Mom handed me a pamphlet that had been in the envelope. Ecrivain Academy, where dreamers went to die. It didn’t say that, but I could see it clearly in my head. There were pictures of happy teenagers on the glossy paper, holding books, doing science experiments, and eating in a cafeteria. It looked nice, I had to admit, but all I could see was sadness, like a blue lens over my eyes.
“It’s a good school,” Mom encouraged with a non-comforting smile. “Year round classes, a strict schedule, curfews, and no extracurricular programs. We checked.”
What? What kind of school didn’t have extracurricular activities? No art class? No woodshop? No band? I put the pamphlet onto the coffee table like it was about to burn a hole in my hand.
Tears began to pool in my eyes. Why were they doing this to me? “Please, don’t make me.”
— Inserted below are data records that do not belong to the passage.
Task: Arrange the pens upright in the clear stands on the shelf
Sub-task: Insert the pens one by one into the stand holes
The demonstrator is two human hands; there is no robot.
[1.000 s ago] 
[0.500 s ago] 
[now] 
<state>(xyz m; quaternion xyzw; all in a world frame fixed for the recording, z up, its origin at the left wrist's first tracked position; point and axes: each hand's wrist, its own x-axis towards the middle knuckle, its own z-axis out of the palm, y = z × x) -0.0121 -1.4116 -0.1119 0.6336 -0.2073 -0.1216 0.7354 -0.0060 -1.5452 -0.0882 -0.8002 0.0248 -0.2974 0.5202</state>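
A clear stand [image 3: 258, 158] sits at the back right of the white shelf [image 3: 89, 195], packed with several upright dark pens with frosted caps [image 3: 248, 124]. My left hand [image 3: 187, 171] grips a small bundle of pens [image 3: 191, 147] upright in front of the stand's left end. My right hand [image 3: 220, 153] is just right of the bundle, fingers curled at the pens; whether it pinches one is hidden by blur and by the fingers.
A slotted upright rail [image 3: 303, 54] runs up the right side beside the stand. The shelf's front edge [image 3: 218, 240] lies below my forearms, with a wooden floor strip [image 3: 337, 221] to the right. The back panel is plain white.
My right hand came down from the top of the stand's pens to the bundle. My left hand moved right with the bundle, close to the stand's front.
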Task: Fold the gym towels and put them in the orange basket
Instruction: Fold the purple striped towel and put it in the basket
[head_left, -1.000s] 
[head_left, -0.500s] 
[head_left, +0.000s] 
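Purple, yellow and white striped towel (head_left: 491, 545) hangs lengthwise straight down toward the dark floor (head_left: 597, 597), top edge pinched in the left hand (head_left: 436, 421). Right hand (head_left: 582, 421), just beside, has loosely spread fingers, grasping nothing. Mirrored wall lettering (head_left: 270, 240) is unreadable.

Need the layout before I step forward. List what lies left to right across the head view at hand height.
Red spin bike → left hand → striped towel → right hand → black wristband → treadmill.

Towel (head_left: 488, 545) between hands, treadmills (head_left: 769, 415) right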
“This is no time to be a child, Calliope. You’re going, and that’s that. Go upstairs and start packing.”
“I’m leaving now? Today? Why so soon? It’s Wednesday, can’t I finish out the school week at least? Say goodbye?” If I didn’t get a chance to say goodbye to Kathryn, I’d be sad forever.
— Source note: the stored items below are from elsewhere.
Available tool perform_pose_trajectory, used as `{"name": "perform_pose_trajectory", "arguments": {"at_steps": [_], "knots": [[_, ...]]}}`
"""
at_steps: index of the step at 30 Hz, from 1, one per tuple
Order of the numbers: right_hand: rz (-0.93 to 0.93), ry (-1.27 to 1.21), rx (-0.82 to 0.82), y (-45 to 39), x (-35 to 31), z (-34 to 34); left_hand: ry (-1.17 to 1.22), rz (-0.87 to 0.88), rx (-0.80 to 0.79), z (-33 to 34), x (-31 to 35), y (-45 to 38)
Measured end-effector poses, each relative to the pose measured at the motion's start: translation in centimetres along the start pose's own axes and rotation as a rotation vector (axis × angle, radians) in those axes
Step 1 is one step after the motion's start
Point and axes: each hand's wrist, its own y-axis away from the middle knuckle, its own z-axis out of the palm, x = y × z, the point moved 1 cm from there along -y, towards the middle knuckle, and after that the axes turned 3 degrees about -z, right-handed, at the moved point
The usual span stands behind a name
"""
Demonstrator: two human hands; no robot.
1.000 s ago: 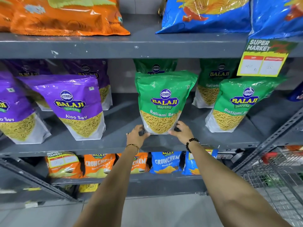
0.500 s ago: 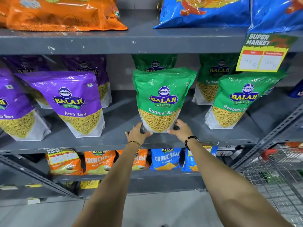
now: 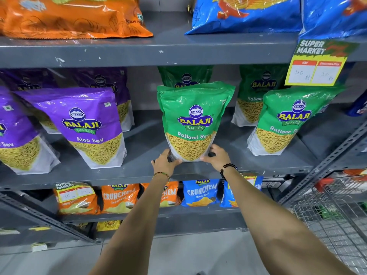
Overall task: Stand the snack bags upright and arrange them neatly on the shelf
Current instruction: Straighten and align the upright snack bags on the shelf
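Hands are set at the two bottom corners of a green plastic Ratlami Sev pouch (image 3: 193, 124), which stands upright near the front edge of the grey metal middle shelf (image 3: 139, 171), about midway along it. The left hand (image 3: 165, 163) is pressed against the pouch's lower left corner and the right hand (image 3: 216, 157) against its lower right corner, fingers curled around the base in a grasp. A thin bangle (image 3: 161, 174) is worn on the left wrist and a black bead bracelet (image 3: 228, 170) on the right. Four green pouches can be counted on this shelf: the held one, one directly behind it, and two towards the right end, the front one tilted. Purple Aloo Sev pouches (image 3: 87, 126) are seen leaning towards the left end, at least four of them.
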Motion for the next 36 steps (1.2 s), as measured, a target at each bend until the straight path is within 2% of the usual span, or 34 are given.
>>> {"name": "perform_pose_trajectory", "arguments": {"at_steps": [9, 14, 21, 30, 36], "knots": [[0.009, -0.018, 0.007, 0.0, 0.2, 0.1, -0.027, 0.006, -0.005, 0.1, -0.2, -0.1], [0.036, -0.008, 0.004, 1.0, 1.1, -0.5, -0.091, -0.032, 0.047, -0.2, -0.9, 0.9], [0.057, 0.121, 0.145, 4.0, 3.0, -2.2, -0.182, 0.029, 0.132, 1.6, -1.5, 5.1], [0.188, -0.122, 0.435, 6.7, 7.1, -9.3, -0.195, 0.152, -0.056, 8.4, 3.6, 7.5], [0.283, -0.141, 0.473, 4.2, 12.2, -16.3, -0.183, 0.173, -0.132, 15.2, 8.2, 6.4]]}}
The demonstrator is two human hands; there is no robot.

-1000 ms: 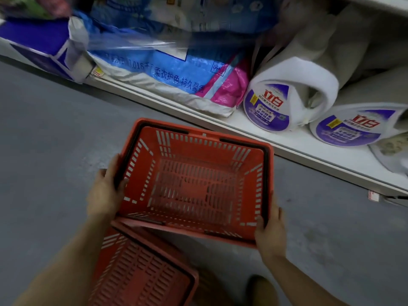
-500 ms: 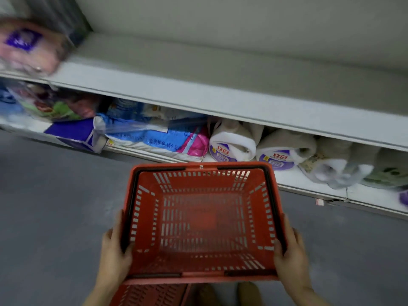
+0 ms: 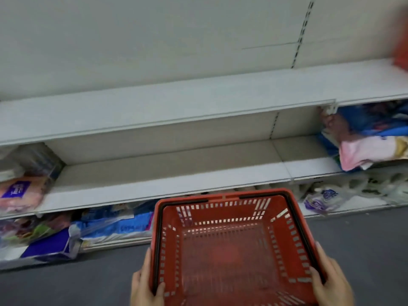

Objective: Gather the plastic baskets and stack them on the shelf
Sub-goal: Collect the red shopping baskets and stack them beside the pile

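Pink and purple packets crowd the far left end of the middle shelf, and below them blue and white bags lie along the bottom shelf beside the grey floor; to the right of the pink packets the middle shelf runs bare and open across most of the frame, its front edge a pale strip just above the far rim of the red plastic basket; the upper shelf above it is likewise bare across its whole width, with the plain back panel rising behind; the basket sits low in the centre, held level in front of the shelving with its open mouth up, empty, its black handles folded down along the rim; the left hand is clamped on the basket's near left edge, thumb hooked over the rim inside; the right hand is clamped on the near right edge the same way, so the hands are well apart with the basket between them; further right, white bags with purple labels lie on the bottom shelf, pink and blue soft packs fill the right end of the middle shelf, and a blurred red shape sits at the far right edge on the upper shelf; what it is cannot be told.
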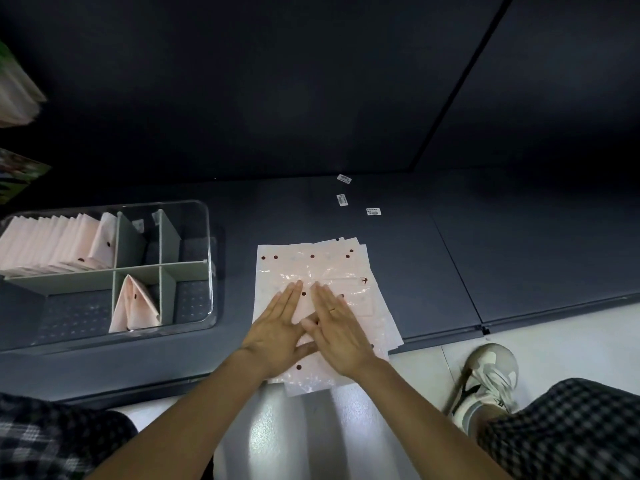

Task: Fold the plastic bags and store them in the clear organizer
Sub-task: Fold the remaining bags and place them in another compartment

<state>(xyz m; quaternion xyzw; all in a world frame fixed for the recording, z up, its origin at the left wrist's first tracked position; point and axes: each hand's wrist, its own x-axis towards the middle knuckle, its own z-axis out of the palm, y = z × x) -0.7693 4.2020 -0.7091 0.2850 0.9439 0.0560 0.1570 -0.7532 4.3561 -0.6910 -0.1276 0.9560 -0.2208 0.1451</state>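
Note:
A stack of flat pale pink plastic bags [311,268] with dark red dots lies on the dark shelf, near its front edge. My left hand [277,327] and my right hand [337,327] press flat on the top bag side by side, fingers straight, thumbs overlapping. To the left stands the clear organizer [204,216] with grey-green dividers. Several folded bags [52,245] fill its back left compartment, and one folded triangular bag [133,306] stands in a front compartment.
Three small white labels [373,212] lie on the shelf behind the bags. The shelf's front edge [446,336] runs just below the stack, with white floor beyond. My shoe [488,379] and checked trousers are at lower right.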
Mom gave Dad a hesitant glance, affording me a small amount of hope. “The school year has already begun. If you left on Friday, you’d be traveling all weekend and have no energy to start school on Monday. This way you can get used to the school when you get there in two days, and make sure you’re fresh for classes next week.”
Gee. How thoughtfully planned out.
“And Kathryn? Can I call her?” This time I pleaded with Dad. He didn’t looked phased with his hands crossed over his sweater vest and his mouth turned down.
“What, call her and let her wild hippie mother come over to talk us out of it? I don’t think so. Upstairs now, young lady. Your mother will be up to help in a minute.”
Taking a deep breath, I stood and formed one hand into a fist amidst the folds of my dress where they couldn’t see. “No thank you. I can do it myself.” I stomped away with deliberate steps and slammed my bedroom door shut.
If I had enough time, maybe I could email Kathryn and tell her how unfair they were being. Dad was right, Kathryn’s Mom would advocate me all night if she had to. Maybe her Mom would adopt me and I could sleep on Kathryn’s floor. Or they’d get me my own bed. That would be nice. I’d love living with Kathryn, getting to see my best friend every day. Now I wouldn’t see her at all. My lip shook and I would’ve burst into tears if Mom hadn’t walked in.
“I brought one of my suitcases,” she said cheerfully. “Here, you can have your phone back. We upgraded it to an international plan so you can call anytime.” I took it and slipped it into my dress pocket. No chance to email or text now with my warden here. That’s probably why Dad had insisted on Mom helping me.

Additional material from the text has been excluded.